Athermal Operation of Silicon Microring Resonators using Mach-Zehnder Assisted P
Cornell University
posted on 03/14/2010
Athermal Operation of Silicon Microring Resonators using Mach-Zehnder Assisted P
Detailed Description
Optical interconnects have recently emerged as a promising solution for alleviating the bandwidth bottleneck in modern computing systems. However ultralow power photonic interconnects compatible with current CMOS microelectronics have not yet been demonstrated, mainly because the power needed to stabilize these photonic components with temperature is prohibitively high, due to the high thermo-optic coefficient of silicon.
The current invention is design to achieve complete passive thermal compensation of a silicon microring resonator, using a novel phenomenon of Mach-Zehnder interferometer assisted self-restoring thermal phase shifts. The new Mach-Zehnder design has the unique and novel property of negative temperature sensitivity. When it is coupled with a ring resonator having traditional positive temperature sensitivity, the resonance of the ring oscillates about a central wavelength instead of drifting away. Athermal operation of a ring resonator over 100 degrees has been demonstrated. A high bandwidth athermal WDM (wavelength division multiplexing) modulator system using this approach is also proposed.
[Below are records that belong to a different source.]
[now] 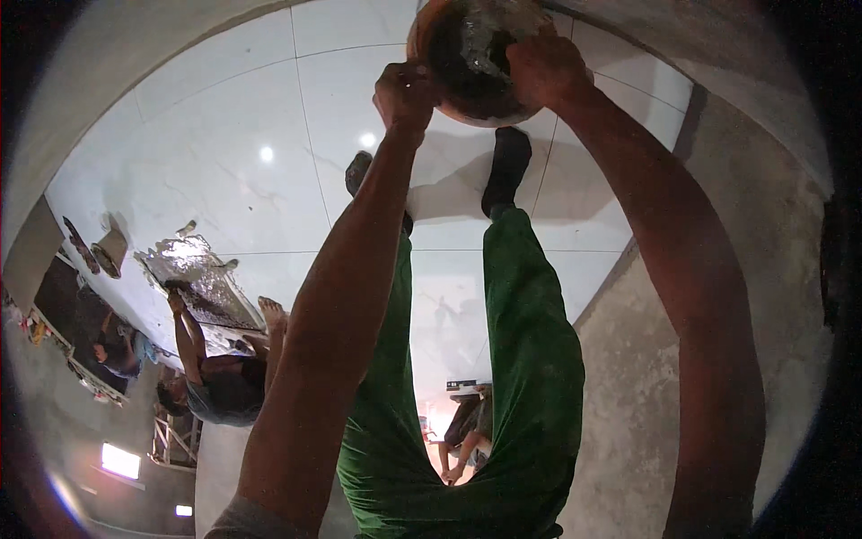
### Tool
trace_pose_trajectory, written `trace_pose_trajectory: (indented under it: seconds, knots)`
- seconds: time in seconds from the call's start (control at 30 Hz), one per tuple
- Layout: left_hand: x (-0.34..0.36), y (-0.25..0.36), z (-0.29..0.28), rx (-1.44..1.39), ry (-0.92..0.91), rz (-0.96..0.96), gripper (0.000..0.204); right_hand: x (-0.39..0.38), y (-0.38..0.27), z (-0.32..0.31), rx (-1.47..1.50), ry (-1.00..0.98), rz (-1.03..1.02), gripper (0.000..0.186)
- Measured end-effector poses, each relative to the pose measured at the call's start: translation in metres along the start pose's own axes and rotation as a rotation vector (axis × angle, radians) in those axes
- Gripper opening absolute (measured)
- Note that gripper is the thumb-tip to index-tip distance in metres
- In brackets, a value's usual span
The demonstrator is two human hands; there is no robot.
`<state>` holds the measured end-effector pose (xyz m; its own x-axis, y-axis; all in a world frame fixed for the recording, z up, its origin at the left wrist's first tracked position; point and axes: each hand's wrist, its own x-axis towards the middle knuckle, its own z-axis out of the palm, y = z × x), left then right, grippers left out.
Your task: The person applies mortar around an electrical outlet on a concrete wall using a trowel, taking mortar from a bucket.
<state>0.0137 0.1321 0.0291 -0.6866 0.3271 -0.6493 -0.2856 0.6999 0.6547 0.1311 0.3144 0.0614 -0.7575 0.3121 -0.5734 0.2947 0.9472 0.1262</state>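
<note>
Floor: white tiles, with a wet patch at the left.
Bowl: round, top middle of the frame, held both sides, maybe so it won't tip.
Right hand: my fingers clamp its right rim.
Left hand: my fingers curl tight on its left rim.
Bucket: far left.
Left foot: my left arm blocks some.

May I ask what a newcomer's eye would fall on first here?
Probably the vivid green trousers, filling the lower middle. Next, at the top edge, the round container, with the left hand and right hand at its rim. Then the co-worker at left, beside a wet, glistening patch on the pale tiles.
</note>
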Motion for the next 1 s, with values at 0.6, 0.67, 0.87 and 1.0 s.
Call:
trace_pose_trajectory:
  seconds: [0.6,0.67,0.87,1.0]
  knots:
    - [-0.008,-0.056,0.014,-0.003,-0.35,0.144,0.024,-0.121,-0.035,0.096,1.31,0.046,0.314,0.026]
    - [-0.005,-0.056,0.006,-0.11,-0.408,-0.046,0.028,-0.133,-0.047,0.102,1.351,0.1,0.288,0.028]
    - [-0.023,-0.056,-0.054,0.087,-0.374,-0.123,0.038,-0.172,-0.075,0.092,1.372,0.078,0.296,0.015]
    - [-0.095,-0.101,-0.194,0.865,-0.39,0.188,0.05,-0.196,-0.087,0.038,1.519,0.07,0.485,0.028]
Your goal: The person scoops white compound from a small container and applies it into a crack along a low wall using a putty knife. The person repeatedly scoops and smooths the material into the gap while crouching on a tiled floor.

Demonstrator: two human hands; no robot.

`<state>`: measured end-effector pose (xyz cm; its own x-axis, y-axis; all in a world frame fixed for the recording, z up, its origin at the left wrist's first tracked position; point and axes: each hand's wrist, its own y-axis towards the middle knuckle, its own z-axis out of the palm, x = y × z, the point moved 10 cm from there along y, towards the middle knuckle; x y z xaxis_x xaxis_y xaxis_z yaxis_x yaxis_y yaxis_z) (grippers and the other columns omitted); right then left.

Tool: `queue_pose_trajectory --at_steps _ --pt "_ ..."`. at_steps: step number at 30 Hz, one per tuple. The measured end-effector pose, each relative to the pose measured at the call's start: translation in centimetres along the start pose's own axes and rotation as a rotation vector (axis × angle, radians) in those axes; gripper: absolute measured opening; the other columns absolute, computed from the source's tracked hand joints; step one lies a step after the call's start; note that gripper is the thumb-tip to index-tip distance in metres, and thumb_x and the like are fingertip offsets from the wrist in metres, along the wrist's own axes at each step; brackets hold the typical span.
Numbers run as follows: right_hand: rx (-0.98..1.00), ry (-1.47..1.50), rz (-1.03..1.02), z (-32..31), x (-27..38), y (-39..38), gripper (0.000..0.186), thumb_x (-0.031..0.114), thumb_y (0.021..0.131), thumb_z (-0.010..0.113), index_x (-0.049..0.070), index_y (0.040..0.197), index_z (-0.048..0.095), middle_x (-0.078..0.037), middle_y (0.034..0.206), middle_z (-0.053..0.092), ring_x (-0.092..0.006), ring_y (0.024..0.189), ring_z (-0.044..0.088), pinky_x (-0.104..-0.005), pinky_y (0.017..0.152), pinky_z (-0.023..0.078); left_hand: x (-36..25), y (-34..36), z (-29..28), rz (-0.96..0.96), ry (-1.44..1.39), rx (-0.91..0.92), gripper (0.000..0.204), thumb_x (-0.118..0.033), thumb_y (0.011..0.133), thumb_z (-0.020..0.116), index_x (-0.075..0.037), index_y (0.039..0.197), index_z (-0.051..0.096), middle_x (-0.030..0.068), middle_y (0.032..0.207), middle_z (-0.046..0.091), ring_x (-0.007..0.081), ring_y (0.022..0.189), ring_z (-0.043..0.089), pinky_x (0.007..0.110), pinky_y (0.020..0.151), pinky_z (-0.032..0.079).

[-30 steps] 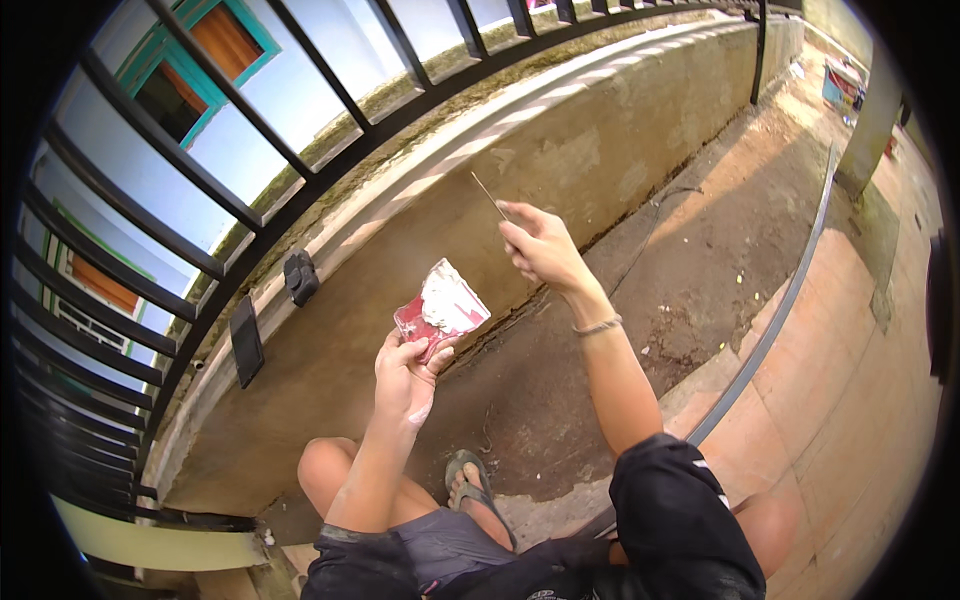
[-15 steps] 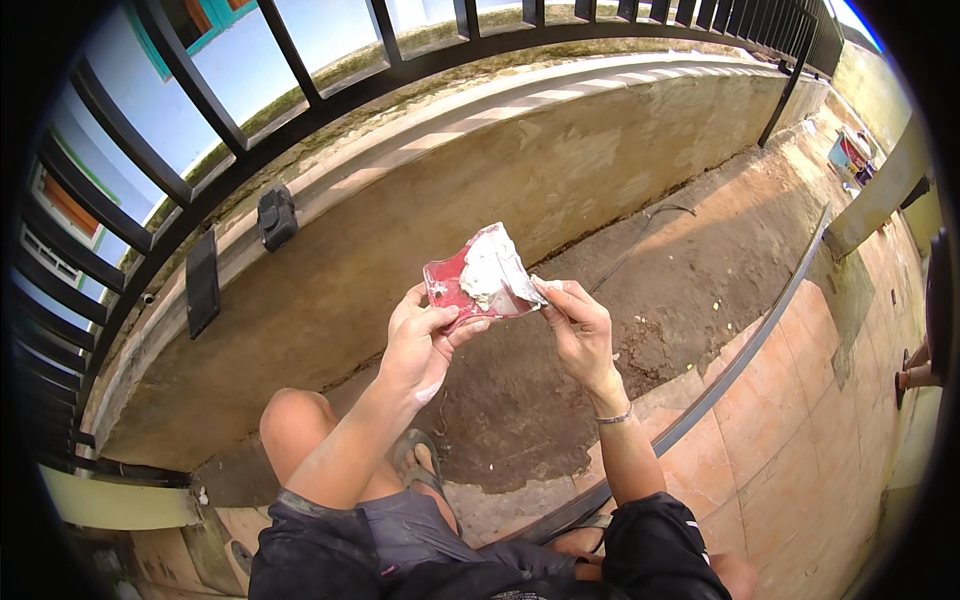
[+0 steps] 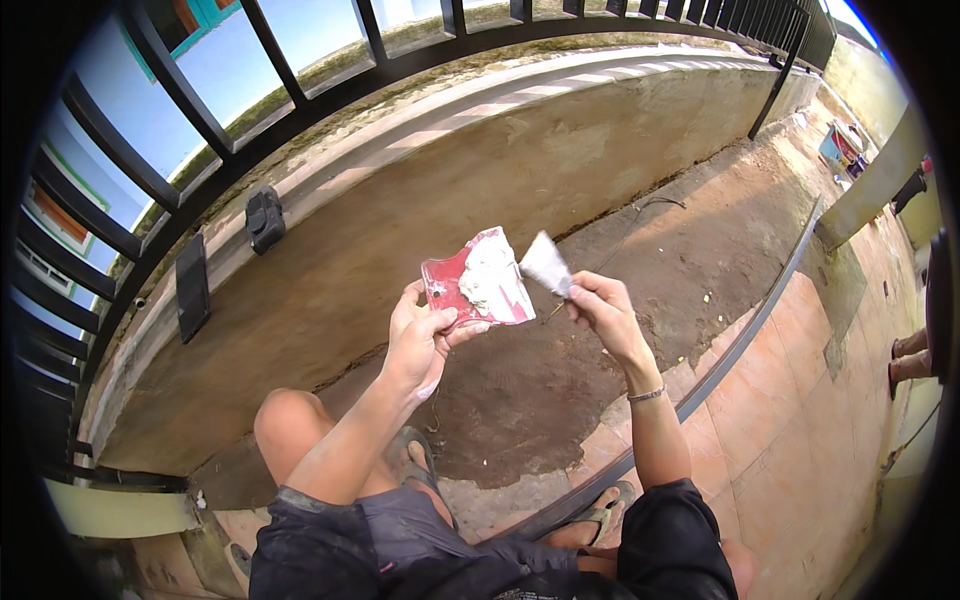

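Note:
My left hand (image 3: 425,330) is closed on the near edge of a red, flat, notched plate (image 3: 446,284) that looks like a plastic spreader. A thick heap of white putty (image 3: 490,278) covers much of its right side. In my right hand (image 3: 603,308) is a small putty knife (image 3: 546,264), gripped near its handle end, its wide whitish blade pointing up and left. The blade stands just right of the plate, apart from it. My right fingers hide most of the handle. White smears mark my left wrist.
A low plastered wall (image 3: 400,210) crosses ahead, topped by a black metal fence (image 3: 330,85). On its ledge lie a black case (image 3: 264,220) and a dark flat panel (image 3: 193,288). Bare soil (image 3: 520,410) meets orange tiles (image 3: 760,440) at a grey curb (image 3: 735,365). Another person's foot (image 3: 905,370) shows at right.
My right hand has drawn the putty knife off the plate, to the right, and its blade is now in full sight. The left hand still holds the plate in nearly the same place.

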<state>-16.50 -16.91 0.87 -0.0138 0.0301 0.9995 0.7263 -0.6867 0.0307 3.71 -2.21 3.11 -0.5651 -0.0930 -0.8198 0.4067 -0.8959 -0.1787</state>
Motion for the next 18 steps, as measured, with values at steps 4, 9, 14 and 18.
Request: queue_pose_trajectory --at_steps 4,9,14,18 --pt "0.01 -0.574 0.223 -2.6 2.9 0.6 0.028 0.019 0.104 0.058 -0.003 0.118 0.069 -0.001 0.076 0.062 -0.0102 0.07 0.055 -0.0286 0.062 0.046 -0.8 0.3 0.5 0.027 0.031 -0.001 0.054 0.009 0.093 0.048 0.007 0.142 0.024 0.0278 0.126 0.063 0.0343 0.102 0.074 0.043 0.088 0.067" --pt "0.107 -0.79 0.044 -3.4 11.6 1.9 0.033 0.013 0.102 0.062 0.002 0.133 0.066 -0.009 0.077 0.067 -0.0137 0.066 0.058 -0.033 0.063 0.049 0.2 1.3 1.4 0.009 0.085 -0.006 0.054 0.009 0.095 0.044 0.004 0.143 0.022 0.0274 0.126 0.063 0.0315 0.101 0.075 0.041 0.085 0.068" --pt "0.273 -1.098 -0.074 1.3 14.7 4.5 0.031 0.013 0.096 0.066 0.002 0.125 0.072 -0.024 0.097 0.073 -0.0401 0.089 0.07 -0.0447 0.079 0.054 2.2 2.8 3.2 -0.016 0.084 0.065 0.051 0.01 0.096 0.041 0.004 0.143 0.022 0.0267 0.126 0.062 0.0302 0.1 0.075 0.039 0.083 0.068" --pt "0.473 -1.401 0.203 3.2 13.0 4.9 0.029 0.014 0.096 0.062 0.008 0.121 0.076 -0.022 0.1 0.075 -0.0397 0.094 0.071 -0.0473 0.085 0.056 3.1 3.9 3.1 -0.075 0.135 0.052 0.05 0.011 0.095 0.039 0.004 0.142 0.022 0.0257 0.125 0.062 0.0296 0.098 0.075 0.037 0.083 0.068"
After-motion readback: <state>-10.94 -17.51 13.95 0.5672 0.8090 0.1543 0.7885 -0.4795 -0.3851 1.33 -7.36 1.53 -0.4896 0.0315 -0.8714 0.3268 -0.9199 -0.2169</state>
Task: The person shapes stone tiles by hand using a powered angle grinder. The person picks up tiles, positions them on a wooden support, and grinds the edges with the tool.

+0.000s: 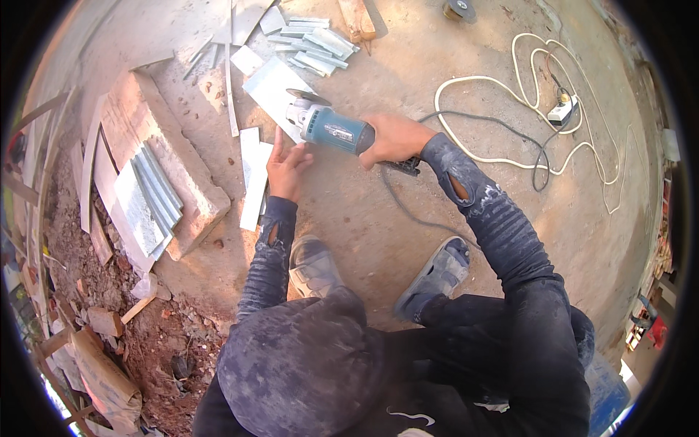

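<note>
My right hand (397, 138) is wrapped round the rear of a teal angle grinder (336, 131). Its grey head and thin disc (309, 97) lie over a pale flat tile (271, 86) on the ground. My left hand (288, 169) is at the tile's near edge beside the grinder head, with the index finger stretched out and the other fingers loosely bent. Whether its fingertips press on the tile is hard to make out. Narrow pale strips (254, 182) lie on the ground just left of that hand.
A pile of cut strips (313, 45) lies beyond the tile. At left, a concrete slab (164, 138) has stacked tile pieces (149, 197) leaning against it. A white cable (445, 91) loops at right near a power socket block (562, 111). The grinder's dark cord (411, 215) trails near my right foot.
</note>
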A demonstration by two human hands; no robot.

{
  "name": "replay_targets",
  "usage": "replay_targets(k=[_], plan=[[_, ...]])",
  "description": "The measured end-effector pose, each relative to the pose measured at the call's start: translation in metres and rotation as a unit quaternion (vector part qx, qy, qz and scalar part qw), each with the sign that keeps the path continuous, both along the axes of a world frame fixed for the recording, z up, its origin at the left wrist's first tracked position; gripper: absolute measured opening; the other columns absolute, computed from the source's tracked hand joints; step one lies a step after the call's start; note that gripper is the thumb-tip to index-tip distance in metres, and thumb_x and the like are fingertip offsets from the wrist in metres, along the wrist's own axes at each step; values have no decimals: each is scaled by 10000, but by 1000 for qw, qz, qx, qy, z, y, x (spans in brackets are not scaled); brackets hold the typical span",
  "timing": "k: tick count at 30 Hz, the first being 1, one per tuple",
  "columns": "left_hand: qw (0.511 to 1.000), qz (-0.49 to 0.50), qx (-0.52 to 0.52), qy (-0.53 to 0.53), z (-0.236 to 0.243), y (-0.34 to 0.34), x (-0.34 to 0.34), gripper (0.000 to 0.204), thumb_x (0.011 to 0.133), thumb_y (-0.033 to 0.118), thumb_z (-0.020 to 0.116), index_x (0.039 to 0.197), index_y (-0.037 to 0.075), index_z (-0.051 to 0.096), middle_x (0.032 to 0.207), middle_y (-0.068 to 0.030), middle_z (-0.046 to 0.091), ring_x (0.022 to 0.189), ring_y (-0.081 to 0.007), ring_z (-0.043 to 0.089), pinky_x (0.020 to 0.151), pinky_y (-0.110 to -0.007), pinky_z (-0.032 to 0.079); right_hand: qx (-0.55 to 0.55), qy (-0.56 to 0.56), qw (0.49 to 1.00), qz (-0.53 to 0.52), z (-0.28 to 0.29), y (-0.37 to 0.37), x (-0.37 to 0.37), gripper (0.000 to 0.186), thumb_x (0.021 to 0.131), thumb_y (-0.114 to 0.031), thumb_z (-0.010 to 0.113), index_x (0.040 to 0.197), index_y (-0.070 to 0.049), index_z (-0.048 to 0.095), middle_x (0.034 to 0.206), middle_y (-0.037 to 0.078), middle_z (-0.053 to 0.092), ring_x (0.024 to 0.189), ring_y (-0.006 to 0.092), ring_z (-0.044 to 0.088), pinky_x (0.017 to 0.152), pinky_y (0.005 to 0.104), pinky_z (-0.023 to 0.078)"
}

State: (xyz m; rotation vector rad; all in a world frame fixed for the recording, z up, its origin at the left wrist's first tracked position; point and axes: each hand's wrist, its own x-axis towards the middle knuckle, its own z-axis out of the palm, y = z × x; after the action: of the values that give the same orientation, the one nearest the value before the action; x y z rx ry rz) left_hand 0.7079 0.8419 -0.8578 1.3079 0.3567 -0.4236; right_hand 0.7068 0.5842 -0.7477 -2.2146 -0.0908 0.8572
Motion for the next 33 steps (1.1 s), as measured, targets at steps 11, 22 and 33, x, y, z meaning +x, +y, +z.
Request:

This novel class of devices could eliminate the long standing problem of thermal stability in silicon photonics, and enable the vision of realizing a 100fJ/bit optical interconnect for future computing systems.
Potential Applications
- On-chip optical switching
Advantages
- Passive thermal compensation
- Allows high performance optical interconnects
File Number: 4942
This innovation currently is not available for online licensing. Please contact Scott Macfarlane at Cornell University for more information.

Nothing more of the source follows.